* _SUPPLIED INFORMATION_
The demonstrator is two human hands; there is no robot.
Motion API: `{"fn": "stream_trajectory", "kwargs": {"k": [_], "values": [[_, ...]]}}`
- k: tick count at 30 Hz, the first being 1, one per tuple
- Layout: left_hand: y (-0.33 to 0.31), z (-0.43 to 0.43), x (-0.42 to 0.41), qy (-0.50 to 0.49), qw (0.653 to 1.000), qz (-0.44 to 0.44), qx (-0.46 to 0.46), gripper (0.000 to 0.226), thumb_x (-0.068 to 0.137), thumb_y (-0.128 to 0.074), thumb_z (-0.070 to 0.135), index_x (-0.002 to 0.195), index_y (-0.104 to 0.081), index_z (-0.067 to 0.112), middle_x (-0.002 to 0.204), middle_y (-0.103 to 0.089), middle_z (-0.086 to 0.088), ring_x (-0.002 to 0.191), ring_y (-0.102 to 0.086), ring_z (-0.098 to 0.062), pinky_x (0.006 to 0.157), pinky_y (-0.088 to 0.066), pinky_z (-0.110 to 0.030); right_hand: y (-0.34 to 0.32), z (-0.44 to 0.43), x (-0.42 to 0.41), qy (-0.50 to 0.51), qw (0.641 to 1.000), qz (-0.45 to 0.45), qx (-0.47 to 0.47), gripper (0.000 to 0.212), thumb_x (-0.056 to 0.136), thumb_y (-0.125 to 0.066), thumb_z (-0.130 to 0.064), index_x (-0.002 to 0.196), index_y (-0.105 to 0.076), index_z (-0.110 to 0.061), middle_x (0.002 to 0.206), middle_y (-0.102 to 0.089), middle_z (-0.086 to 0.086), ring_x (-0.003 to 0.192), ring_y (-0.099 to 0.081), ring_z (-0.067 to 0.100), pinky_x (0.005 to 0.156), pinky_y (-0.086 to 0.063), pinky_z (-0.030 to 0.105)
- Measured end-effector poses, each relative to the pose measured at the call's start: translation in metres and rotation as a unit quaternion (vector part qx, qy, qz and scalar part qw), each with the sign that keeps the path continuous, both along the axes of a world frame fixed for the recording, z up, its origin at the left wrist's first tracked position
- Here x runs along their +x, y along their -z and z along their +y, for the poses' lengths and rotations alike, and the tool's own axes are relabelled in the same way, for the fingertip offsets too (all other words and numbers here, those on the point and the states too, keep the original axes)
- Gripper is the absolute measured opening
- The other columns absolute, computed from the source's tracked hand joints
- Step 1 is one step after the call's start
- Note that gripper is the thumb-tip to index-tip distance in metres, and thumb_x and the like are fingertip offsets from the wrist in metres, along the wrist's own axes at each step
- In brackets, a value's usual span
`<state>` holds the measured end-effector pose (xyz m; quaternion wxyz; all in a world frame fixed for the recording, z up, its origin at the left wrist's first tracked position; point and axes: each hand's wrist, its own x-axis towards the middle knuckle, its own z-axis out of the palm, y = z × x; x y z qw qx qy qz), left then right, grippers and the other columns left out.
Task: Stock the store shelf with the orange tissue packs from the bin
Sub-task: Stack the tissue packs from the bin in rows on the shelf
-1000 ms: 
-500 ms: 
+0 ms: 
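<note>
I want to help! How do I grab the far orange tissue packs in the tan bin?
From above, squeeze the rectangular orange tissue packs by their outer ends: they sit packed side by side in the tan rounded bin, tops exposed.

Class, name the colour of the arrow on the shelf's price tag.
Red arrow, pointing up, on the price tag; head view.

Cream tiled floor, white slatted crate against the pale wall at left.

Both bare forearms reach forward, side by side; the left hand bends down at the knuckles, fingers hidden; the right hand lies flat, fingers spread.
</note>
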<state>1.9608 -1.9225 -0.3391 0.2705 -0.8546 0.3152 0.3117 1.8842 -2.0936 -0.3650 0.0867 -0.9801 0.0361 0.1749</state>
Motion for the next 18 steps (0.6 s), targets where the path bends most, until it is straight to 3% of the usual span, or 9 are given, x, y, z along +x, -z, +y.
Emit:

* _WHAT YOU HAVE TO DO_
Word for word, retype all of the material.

* _ANSWER TO THIS PROBLEM_
The demonstrator is two human hands; there is no robot.
Motion API: `{"fn": "stream_trajectory", "kwargs": {"k": [_], "values": [[_, ...]]}}`
- k: tick count at 30 Hz, the first being 1, one per tuple
- Layout: left_hand: y (-0.33 to 0.31), z (-0.43 to 0.43), x (-0.42 to 0.41), qy (-0.50 to 0.49), qw (0.653 to 1.000), qz (-0.44 to 0.44), qx (-0.46 to 0.46), gripper (0.000 to 0.226), thumb_x (-0.068 to 0.137), thumb_y (-0.128 to 0.074), thumb_z (-0.070 to 0.135), index_x (-0.002 to 0.195), index_y (-0.104 to 0.081), index_z (-0.067 to 0.112), middle_x (-0.002 to 0.204), middle_y (-0.103 to 0.089), middle_z (-0.086 to 0.088), ring_x (-0.002 to 0.191), ring_y (-0.102 to 0.086), ring_z (-0.098 to 0.062), pinky_x (0.006 to 0.157), pinky_y (-0.088 to 0.066), pinky_z (-0.110 to 0.030); right_hand: y (-0.34 to 0.32), z (-0.44 to 0.43), x (-0.42 to 0.41), qy (-0.50 to 0.51), qw (0.641 to 1.000), qz (-0.45 to 0.45), qx (-0.47 to 0.47), gripper (0.000 to 0.212), thumb_x (-0.056 to 0.136), thumb_y (-0.125 to 0.066), thumb_z (-0.130 to 0.064), index_x (-0.002 to 0.196), index_y (-0.105 to 0.076), index_z (-0.110 to 0.061), middle_x (0.002 to 0.206), middle_y (-0.102 to 0.089), middle_z (-0.086 to 0.086), ring_x (-0.003 to 0.192), ring_y (-0.099 to 0.081), ring_z (-0.067 to 0.100), pinky_x (0.005 to 0.156), pinky_y (-0.086 to 0.063), pinky_z (-0.030 to 0.105)
- Measured end-effector poses, each relative to the pose measured at the call's start: translation in metres and rotation as a unit quaternion (vector part qx, qy, qz and scalar part qw), each with the sign that keeps the path continuous, both along the axes of a world frame fixed for the recording, z up, its origin at the left wrist's first tracked position
- Here x runs along their +x, y along their -z and z along their +y, for the poses' lengths and rotations alike, and the tool's own axes are relabelled in the same way, for the fingertip offsets too (all other words and numbers here, those on the point and the states too, keep the original axes)
- Gripper is the absolute measured opening
- The other columns absolute, computed from the source's tracked hand joints
- Step 1 is one step after the call's start
- Note that gripper is the thumb-tip to index-tip distance in metres, and thumb_x and the like are fingertip offsets from the wrist in metres, along the wrist's own axes at each step
- In brackets, a value's usual span
`<state>` holds the measured end-effector pose (xyz m; quaternion wxyz; all in a world frame fixed for the recording, z up, its origin at the left wrist's first tracked position; point and axes: each hand's wrist, its own x-axis towards the middle knuckle, its own z-axis out of the palm, y = z × x; x y z qw qx qy qz), left then right, grippers and the other columns left out.
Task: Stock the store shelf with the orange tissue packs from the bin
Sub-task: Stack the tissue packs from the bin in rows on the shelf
-1000 ms: 
-500 ms: 
+0 ms: 
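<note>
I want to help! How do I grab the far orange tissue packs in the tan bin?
From above, squeeze the rectangular orange tissue packs by their outer ends: they sit packed side by side in the tan rounded bin, tops exposed.

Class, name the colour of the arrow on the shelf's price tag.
Red arrow, pointing up, on the price tag; head view.

Cream tiled floor, white slatted crate against the pale wall at left.

Both bare forearms reach forward, side by side; the left hand bends down at the knuckles, fingers hidden; the right hand lies flat, fingers spread.
</note>
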<state>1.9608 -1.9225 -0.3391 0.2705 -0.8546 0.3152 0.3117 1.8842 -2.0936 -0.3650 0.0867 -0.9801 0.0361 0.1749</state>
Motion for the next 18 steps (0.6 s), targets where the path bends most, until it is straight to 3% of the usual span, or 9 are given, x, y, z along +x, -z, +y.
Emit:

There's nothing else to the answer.